Por meterme a una nueva aventura vocacional he renunciado a lo que más quiero en la vida. He renunciado a ti. Pero es insoportable. Tiene que ser, esa renuncia, momentánea. No hay forma de prescindir de la escritura. No la simple, la de los datos sueltos, de los hechos momentáneos. Sino la que lleva un poco de nuestra piel, la que provoca escozor en la dermis y, también, en la epidermis. Esa que te lleva a pensar dónde colocar la coma y, aunque ahora ya infrecuente, el punto y como. Esa que te lleva a consultar el diccionario y recordar al abuelo que llamaba «mataburro» a ese inmenso libro de tapa dura que ablandaba todas las palabras. Esa que, según me ha confesado, lleva a Beto Ortiz demorar cuatro horas para juntar quinientos caracteres. Esa que, según también me ha confesado, lleva a Fernando Vivas a ocupar cinco horas de su tiempo para elaborar un artículo para el diario «El comercio».
Por mis lecturas me conoceréis y por mis escrituras también me conoceréis. Yo soy lo que escribo y seré lo que siempre trataré de escribir. Con puntos y comas. Hoy he retomado la escritura que ojalá nunca abandone. Es decir, la que muestra mucho de mi y de mis sentimientos. Lo iba a hacer ayer porque era el día del maestro y trataba de dar un homenaje silencioso a ese maestro de maestros llamado Maurilio Bernardo Paniagua que no tuvo mejor idea que morirse un día del maestro. Como si con ello nos quisiera recordar que fue siempre un maestro y lo seguirá siendo. Y hoy, feriado escolar en varios colegios por esta efemérides, me he sentido desprotegido, nuevamente. Con ganas de todo y de nada. De saltar al vacío sabiendo que siempre habrá una sábana que se tienda para no dejarme caer. Hoy, para variar, he recordado más que otros días a ese hombre de pelos grises que se dejaba caer el mechón por la frente con la misma simpleza con que lo recogía con las manos para regresarlo a su lugar. También he recordado a los alumnos que fueron los monaguillos, primero, y después los amigos de toda la vida. Solo para mencionar a uno de ellos: Luis Gonzáles-Polar Zuzunaga. El popular «Puchín». Tan entregado a las causas del prójimo como quizás ninguno de esa generación que luego se convirtió en «trochero». Padre, ahí está tu alumno. Alumno, ahí está tu maestro.
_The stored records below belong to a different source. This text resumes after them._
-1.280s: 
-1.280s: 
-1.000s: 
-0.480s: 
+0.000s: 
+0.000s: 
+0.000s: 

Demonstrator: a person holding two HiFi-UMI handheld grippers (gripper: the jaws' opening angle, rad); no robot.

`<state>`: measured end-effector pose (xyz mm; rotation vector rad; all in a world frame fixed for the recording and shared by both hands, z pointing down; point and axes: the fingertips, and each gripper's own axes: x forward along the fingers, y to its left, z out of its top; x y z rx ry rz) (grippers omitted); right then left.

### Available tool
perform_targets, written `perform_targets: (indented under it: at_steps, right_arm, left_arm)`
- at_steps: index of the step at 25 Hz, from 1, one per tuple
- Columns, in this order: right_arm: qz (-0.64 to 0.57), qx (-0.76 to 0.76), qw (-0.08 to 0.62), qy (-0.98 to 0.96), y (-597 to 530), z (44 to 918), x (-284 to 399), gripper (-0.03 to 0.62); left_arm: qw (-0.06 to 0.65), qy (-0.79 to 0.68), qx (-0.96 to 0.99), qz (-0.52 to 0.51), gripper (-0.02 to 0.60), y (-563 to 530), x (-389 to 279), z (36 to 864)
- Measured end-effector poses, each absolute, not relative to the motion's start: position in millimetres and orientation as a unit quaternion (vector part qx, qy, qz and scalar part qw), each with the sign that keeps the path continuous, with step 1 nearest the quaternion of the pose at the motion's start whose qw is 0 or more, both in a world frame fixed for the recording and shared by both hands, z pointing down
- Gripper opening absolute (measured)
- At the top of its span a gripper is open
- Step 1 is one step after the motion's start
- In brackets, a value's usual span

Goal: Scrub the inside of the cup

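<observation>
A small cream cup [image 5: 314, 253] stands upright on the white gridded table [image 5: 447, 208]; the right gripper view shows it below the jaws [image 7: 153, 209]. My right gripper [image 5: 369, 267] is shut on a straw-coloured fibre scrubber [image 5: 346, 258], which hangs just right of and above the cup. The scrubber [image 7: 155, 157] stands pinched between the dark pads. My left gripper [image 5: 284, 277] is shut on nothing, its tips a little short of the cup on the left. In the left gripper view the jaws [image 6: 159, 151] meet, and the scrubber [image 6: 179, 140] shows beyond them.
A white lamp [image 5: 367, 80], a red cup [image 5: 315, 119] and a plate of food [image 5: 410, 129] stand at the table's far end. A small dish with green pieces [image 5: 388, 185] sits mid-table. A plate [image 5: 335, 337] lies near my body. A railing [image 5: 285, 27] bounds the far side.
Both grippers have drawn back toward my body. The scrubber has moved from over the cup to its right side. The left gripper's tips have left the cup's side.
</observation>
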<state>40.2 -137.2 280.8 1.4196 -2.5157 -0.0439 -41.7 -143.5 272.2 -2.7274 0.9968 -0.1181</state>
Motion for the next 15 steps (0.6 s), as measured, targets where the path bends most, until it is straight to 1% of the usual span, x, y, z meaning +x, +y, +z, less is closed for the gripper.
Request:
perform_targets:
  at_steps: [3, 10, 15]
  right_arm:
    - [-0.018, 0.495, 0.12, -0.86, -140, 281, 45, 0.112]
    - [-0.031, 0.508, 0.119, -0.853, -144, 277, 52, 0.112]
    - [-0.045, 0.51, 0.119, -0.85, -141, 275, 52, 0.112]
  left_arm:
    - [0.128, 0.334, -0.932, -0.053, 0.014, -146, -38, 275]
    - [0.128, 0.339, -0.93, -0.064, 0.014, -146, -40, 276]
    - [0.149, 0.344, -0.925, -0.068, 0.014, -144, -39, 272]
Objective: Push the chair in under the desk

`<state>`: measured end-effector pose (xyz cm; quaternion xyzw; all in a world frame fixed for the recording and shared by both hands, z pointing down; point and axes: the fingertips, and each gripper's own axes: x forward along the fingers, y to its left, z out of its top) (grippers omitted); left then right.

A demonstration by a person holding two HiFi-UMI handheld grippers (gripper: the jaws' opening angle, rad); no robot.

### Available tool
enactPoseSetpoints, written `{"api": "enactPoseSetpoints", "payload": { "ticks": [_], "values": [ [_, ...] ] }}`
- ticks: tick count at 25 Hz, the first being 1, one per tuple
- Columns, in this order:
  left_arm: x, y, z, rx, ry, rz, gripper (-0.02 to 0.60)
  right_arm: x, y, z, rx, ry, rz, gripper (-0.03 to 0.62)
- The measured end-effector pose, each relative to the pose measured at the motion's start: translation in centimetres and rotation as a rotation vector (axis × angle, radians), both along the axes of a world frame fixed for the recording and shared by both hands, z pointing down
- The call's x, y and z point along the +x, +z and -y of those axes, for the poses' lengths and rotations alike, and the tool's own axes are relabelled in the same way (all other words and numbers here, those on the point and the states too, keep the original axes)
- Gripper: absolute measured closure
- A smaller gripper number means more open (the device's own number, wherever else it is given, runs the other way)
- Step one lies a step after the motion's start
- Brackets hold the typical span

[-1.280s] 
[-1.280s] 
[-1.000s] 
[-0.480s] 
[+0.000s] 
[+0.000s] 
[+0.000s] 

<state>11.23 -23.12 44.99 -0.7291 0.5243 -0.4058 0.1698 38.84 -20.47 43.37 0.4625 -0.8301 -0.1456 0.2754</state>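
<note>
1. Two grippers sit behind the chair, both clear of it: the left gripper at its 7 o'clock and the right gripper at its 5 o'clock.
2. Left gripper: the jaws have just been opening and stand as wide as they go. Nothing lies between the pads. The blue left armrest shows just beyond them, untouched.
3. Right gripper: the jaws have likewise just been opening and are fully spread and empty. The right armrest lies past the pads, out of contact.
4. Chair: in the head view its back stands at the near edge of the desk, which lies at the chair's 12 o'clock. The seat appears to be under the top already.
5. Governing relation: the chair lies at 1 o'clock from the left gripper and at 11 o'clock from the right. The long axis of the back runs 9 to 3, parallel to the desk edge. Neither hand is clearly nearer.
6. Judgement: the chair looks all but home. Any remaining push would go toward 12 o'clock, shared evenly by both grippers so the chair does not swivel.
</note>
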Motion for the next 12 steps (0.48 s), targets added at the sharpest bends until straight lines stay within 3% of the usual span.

Si pasamos a la estación de peticiones, pues pasemos. Ahí va uno. No me abandones, Maurilio, ni de noche ni de día, como rezaba mamá Julia en mis años de infancia. Que lo llamen como quieran los del frente, los de la orilla contraria. Cucufatería prematura, vejez adelantada, tercera edad premeditada, si prefieren. Pero solo en esta soledad, donde se escucha el tecleo de la tablet por el avance de la ciencia, he cerrado los ojos para recordar tu mausoleo allá en Valladolid, en el cementerio del pueblo. Y he lanzado una plegaria para que por lo menos, si es cierto que el alma existe y deambula en busca de colegas en pena, celebremos juntos este día en el que hay tantos profesores pero pocos maestros. Al maestro con cariño, más que con cariño con enorme agradecimiento porque en los momentos interminables de desconcierto eres el antídoto que todo lo puede y todo lo logrará. Gracias Maurilio, por la enseñanza eterna, similar a tus sembríos ciudadanos con los que cambiaste la vida de varios jóvenes que nunca dejaremos la rebeldía porque es una forma de ser cristianos a pesar que varias veces nos entre la duda de la existencia de ese rebelde con barba y pelo crecido que dicen que vino para salvarnos del pecado.